I love that I'm learning the practice of asking him for help and then thanking him for that help on an ongoing basis each day. It keeps the lines of communication open and the more I do it, the more I realize that I have to do it.
Remember that we can do all things through Christ's strength and without his strength, we can do NOTHING!
On another note, this week marks our 10th year anniversary living in Monroe. I cannot believe it. It's just another reminder of God's sovereignty. When I tell you I arrived 10 years ago kicking and screaming that's probably the understatement of the century. I was NOT HAPPY. I was mad at God, mad at Jonathan and mad at anyone else who even looked at me. I thought I had moved to red-neck hell on earth. (I can say that now because I have "roots" here and it's my home). I assumed everyone I met was uneducated and not worthy of my friendship. It's amazing how God uses the most treacherous, low-points in life to do His greatest work. I am thankful beyond measure to be in this tight-knit community where I have more friends and family to help in ways I could never have imagined. I can say with certainty I could not have endured the last year of infirmity if we were still living in the rat-race of West Palm Beach.

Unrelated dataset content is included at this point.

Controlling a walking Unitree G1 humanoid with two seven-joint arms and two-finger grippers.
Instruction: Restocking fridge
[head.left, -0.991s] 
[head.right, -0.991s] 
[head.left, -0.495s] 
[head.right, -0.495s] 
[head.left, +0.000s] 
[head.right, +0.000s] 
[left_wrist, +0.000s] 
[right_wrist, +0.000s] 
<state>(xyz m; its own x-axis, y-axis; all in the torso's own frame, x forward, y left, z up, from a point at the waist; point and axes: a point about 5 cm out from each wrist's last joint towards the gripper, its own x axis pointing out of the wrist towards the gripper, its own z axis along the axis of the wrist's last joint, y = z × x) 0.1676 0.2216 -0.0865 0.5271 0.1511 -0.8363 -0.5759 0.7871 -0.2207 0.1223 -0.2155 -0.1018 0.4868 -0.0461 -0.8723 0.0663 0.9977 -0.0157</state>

An excerpt from my journal from 10 years ago - 12/04/02:
I struggle with the thoughts that my loving God and Savior is in control yet I still despise everything about this place. I feel guilty that I'm not skipping and jumping with joy and resting every minute in the comfort that God is planning every minute of my life.
Boy, was He ever!
I've been on Zoloft for 17 or so days now. I think that I'm going to be able to tolerate the dosage that I'm on. PRAISE GOD!!! I was so worried that I would "waste" weeks trying different medicines until I found the right one (although I know that none of my down time is wasted time in God's eyes). As of now I'm not feeling any side affects from it. I have had some really dizzy days this week but I was plagued by migraine on top of everything and it seems the migraine medicine I take compounds the dizziness now that I'm on Zoloft (so thankful I asked my pharmacist why I got so dizzy this week). Satan is still trying to lie and tell me that it's not going to work. I think the fact that I know there's a cure and I'm not already feeling great feeds my anxious thoughts. Having to wait to see results allows seeds of doubt to be planted. Jonathan was also gone for 8 days this week and that's always nerve-wracking. He was gone this week last year so when I had my first vertigo attack at 6am on November 3rd, 2011 I was home alone with the kids (mom came right away when I called her though). I couldn't help but remember that dreadful day on the anniversary of it this year. I'm so thankful for my mom who came every day this week and helped with the kids; she even spent the night on Halloween so she could trick-or-treat with us!